The decision to clean house must be a sign that I am getting older. It seems like my mom started to obsess about such things in her fifties, too. It has become a familiar refrain that she asks us when we three kids would like to come over and help her empty her house. We usually do what she asks of us, but I have noticed that none of us are working on this task. Maybe we are behaving superstitiously.
As I went through my boxes I was reminded of many happy times. I found the birthday card my Aunt Arlene sent me in which the recipient was referred to as “buzzard breath.” I laughed over that card before I finally parted with it. For many years my aunt has sent me insulting birthday cards and I have usually returned the favor. Today is her birthday. I sent her a card with a picture of the mighty redwoods in California. It said that they were reminders of someone’s long ago efforts to cover the earth with majestic trees–and thanked her for having done it. It will probably be the last time I do this. I tried to call her today to wish her a happy birthday, but she never quite figured out who I was and I never quite got around to the birthday wishes. She will not long be with us and I cried when the call was done. I am not sure what she might have left to accomplish here on earth, but I am glad that my mom made it out to see her sister this week and will get to see her again tomorrow because the happiest memories are not cards. They are time spent with people we have loved.

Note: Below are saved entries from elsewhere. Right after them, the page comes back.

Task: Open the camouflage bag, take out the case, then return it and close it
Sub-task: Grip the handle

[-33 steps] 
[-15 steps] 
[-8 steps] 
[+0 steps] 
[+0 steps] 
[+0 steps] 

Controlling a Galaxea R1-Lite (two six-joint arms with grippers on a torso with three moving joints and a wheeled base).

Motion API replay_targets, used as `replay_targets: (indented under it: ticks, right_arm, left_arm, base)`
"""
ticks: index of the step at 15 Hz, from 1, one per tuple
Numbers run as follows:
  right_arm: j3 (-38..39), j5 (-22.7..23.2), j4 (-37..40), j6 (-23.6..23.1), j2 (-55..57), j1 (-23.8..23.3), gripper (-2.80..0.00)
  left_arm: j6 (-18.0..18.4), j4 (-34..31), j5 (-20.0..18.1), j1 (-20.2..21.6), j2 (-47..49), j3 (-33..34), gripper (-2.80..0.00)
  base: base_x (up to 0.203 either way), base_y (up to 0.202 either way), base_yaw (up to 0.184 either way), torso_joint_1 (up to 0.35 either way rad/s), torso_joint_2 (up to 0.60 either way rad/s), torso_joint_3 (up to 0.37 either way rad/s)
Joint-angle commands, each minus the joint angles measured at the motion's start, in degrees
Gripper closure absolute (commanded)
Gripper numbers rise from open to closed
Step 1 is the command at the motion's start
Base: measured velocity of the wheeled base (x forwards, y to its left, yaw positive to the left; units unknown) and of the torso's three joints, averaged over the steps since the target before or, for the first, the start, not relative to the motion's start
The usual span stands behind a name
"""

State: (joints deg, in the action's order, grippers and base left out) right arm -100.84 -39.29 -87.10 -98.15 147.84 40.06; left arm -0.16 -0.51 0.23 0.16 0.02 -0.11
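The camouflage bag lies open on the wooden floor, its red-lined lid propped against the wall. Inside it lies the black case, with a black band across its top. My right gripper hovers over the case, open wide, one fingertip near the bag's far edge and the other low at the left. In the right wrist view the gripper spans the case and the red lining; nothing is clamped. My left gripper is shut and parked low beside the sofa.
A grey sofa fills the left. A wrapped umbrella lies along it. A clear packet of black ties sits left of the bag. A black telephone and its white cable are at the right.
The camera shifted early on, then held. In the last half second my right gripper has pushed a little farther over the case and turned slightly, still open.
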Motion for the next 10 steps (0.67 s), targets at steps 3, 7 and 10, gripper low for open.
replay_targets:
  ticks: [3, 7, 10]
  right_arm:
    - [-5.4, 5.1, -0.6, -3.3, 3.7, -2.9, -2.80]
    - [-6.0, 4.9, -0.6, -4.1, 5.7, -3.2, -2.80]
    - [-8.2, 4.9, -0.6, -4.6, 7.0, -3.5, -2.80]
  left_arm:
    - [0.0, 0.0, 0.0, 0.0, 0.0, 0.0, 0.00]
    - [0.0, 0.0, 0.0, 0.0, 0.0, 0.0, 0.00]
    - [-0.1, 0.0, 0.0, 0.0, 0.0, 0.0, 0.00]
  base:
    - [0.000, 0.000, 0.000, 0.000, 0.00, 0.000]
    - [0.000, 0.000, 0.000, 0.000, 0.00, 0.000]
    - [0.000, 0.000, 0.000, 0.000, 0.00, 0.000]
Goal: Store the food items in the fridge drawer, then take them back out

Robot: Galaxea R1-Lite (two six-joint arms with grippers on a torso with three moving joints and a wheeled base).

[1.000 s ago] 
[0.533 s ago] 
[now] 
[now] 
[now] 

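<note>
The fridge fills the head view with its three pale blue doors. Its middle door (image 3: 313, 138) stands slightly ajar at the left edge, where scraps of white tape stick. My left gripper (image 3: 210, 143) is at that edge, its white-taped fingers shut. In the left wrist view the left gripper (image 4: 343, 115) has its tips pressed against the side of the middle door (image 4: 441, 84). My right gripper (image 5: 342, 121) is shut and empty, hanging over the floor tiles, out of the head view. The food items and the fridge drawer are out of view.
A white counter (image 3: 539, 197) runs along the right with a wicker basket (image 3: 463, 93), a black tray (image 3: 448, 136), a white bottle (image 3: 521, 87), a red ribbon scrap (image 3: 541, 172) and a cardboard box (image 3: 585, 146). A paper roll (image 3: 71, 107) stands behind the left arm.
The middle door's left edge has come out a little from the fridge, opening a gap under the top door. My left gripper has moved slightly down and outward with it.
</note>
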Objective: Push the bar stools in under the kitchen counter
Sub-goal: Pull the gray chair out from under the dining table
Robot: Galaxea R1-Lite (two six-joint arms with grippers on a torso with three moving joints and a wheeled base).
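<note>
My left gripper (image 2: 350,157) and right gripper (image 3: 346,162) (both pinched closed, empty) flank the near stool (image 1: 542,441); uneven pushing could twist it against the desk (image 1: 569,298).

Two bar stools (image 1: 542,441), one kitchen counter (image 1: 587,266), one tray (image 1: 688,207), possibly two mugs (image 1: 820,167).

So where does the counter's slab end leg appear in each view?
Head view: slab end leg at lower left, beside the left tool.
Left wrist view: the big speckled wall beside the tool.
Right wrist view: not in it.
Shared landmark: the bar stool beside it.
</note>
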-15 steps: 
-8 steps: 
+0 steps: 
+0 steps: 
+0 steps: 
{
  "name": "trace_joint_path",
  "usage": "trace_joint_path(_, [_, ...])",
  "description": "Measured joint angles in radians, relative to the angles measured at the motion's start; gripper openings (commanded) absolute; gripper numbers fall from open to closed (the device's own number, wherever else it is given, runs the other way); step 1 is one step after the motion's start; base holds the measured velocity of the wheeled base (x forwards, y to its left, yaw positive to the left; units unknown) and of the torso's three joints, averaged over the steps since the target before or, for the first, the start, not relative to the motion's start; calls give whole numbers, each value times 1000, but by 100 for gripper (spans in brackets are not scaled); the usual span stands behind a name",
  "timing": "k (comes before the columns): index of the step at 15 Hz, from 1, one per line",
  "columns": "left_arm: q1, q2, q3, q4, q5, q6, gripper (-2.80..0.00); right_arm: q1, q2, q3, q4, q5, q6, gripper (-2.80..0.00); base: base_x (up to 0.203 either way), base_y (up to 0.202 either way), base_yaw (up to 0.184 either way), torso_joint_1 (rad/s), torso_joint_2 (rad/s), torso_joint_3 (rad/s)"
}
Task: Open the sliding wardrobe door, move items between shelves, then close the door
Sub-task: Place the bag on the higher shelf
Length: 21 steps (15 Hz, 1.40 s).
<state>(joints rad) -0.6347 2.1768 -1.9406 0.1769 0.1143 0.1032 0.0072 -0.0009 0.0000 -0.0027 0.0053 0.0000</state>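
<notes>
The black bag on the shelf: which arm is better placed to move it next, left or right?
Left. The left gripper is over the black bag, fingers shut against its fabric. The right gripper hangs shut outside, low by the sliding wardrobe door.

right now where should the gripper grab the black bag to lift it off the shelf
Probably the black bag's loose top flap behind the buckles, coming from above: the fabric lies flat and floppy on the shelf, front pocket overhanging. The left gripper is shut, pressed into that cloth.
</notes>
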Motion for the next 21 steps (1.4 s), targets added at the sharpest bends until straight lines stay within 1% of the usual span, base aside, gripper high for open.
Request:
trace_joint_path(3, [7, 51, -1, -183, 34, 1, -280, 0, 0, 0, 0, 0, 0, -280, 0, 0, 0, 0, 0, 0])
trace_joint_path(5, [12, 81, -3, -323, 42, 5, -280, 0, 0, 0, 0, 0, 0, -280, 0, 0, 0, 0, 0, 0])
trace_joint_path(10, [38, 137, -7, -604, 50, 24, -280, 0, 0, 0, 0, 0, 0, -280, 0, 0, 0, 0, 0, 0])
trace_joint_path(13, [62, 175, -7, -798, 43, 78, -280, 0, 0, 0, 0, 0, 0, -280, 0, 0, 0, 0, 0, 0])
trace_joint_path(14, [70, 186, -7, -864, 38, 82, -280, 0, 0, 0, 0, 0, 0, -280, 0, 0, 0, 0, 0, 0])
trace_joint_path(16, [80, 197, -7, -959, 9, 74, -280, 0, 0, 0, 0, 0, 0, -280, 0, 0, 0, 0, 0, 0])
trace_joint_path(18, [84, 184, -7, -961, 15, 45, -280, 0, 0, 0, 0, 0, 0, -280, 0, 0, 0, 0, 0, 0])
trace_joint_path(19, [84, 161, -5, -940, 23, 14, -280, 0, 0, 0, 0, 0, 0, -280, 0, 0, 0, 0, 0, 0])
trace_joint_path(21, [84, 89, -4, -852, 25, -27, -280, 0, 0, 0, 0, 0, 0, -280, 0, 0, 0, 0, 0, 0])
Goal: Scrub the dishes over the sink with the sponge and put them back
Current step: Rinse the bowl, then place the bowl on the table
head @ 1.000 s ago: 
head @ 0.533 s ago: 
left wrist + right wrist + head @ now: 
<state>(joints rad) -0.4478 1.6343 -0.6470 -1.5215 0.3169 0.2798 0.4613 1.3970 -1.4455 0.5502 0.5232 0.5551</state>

I found a folder of compliments from people with whom I worked in the long ago past. When I first started work as an attorney I often struggled to figure out what people wanted of me. I sometimes worked with people who challenged me not only to be my intellectual best but to exercise my emotional intelligence. I used to need that folder to keep me motivated when it seemed that I was not quite mastering the lessons someone was trying to teach me. I no longer need someone else to do that, but I smiled as I recalled some of the people who wrote those compliments. I tried to throw the memos out, but in the end I saved them again because I might want to look at them again and recall how I learned to be a lawyer.
I even found a folder containing some old love letters from my ex-husband. I usually tell people who ask me for relationship advice that I have not got the slightest idea how to make things work. I point to my track record as proof of the truth. But I was reminded that there was a time very long ago when I thought I knew my heart and his. I might have known my own, but I might not have known his. Reading those cards and letters again reminded me of what might have been.
The thing about my boxes of stuff is that they do more than collect dust. They periodically remind me that life is a journey to be treasured. It tests me sorely at times, but it enriches me as well. It is a record of what was and what might have been. Sometimes those dust “mights” are what I need to keep going.